[About this exercise] Please restate, word for word, the lines below that begin at the one with "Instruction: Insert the" and end at the one with "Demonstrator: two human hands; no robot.". Leave out all other lines.

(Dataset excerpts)
§ §
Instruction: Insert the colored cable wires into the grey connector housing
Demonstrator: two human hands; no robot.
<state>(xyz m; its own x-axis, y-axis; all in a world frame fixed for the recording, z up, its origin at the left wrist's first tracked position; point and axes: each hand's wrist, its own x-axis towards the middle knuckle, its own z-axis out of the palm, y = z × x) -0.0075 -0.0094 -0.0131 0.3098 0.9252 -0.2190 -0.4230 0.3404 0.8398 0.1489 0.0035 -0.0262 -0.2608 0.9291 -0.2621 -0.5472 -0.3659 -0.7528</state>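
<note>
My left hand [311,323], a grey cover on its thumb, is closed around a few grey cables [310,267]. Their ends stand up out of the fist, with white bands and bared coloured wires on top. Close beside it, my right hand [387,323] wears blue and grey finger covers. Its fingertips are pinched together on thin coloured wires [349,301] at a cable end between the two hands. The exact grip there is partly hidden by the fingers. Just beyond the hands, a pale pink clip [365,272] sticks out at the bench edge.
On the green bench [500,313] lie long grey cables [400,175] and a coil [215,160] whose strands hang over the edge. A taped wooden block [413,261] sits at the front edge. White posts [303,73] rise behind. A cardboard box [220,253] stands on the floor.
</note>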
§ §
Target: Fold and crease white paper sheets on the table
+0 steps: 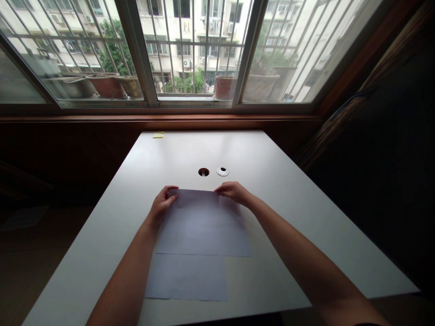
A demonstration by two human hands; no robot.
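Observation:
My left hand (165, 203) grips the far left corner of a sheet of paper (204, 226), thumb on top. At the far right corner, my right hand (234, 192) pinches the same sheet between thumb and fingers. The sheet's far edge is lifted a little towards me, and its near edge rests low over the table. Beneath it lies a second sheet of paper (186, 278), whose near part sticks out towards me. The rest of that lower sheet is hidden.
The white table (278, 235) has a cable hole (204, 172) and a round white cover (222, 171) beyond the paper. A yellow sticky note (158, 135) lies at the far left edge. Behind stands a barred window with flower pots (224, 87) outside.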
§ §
[Answer to this exercise]
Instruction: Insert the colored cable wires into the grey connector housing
Demonstrator: two human hands; no robot.

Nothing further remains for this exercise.